2

I have a table that filters data on three columns: Country, State, City.

The queries in my application get more selective, but always include the more general column(s). For example, the WHERE clause would look like

WHERE Country = 'Canada'
WHERE Country = 'Canada' AND State = 'Ontario'
WHERE Country = 'Canada' AND State = 'Ontario' AND City = 'Toronto'

But wouldn't have a WHERE clause on just the City column or just the State column.

I'm tasked with creating an index for this table. And I understand that the column order matters in creating an index, but was confused on what would be more performant.

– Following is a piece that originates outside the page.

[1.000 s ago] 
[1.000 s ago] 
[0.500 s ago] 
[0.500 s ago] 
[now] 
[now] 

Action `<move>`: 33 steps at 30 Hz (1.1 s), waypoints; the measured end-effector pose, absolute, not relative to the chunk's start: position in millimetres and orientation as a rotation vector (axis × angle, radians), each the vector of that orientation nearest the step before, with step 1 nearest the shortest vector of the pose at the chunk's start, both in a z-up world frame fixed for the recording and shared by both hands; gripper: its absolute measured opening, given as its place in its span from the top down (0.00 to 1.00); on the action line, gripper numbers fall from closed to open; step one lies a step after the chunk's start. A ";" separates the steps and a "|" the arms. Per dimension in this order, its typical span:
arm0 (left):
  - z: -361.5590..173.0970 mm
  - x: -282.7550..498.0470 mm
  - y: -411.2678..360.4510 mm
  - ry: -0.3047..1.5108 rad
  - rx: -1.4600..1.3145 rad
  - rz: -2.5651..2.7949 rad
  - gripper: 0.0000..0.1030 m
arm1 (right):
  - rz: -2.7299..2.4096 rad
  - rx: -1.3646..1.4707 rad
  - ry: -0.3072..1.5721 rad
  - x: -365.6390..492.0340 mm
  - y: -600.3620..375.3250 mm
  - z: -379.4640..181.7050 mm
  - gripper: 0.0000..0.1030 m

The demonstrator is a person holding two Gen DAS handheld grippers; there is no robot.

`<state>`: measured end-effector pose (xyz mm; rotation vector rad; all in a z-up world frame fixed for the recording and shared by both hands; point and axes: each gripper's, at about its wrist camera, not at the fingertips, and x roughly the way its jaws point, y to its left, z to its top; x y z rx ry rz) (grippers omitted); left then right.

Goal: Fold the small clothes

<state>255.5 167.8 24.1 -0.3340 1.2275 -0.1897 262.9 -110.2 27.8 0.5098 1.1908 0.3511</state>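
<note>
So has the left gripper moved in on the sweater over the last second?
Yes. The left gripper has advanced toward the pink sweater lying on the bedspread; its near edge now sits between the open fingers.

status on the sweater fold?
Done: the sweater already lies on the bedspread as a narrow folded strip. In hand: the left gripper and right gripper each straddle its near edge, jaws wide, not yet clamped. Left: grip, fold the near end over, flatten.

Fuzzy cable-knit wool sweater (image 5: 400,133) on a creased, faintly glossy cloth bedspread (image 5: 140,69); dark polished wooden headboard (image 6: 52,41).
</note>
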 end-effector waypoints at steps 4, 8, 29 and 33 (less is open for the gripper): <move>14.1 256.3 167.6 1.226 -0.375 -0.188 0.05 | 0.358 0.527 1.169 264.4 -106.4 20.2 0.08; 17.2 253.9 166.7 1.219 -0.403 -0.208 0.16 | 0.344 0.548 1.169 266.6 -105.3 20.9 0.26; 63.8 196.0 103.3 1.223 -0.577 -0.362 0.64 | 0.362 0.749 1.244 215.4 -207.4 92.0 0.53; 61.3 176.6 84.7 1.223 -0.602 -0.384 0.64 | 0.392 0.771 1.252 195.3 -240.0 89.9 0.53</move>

Here's the two options I'm thinking of:

Option 1:

(Country, State, City)

Option 2:

(City, State, Country)
(State, Country)
(Country)

The first option covers all the queries in one index. But the second option (I think) would perform better. What I wanted to ask is if there is an actual performance benefit in using Option 2?

Thoughts?

Sorry, if I didn't make much sense. Let me know if clarification is required. And Thank you!

RaziAbbasi
  • 23
  • 5

1 Answers1

3

Definitely go for Option 1.

This allows the exactly correct rows to be seeked (I.e. no more and no less) for all three of your identified query patterns.

There is no advantage of having indexes ordered with most selective column first if you never query based on that column on its own. The selectivity of that single column makes no difference for queries seeking on multiple columns.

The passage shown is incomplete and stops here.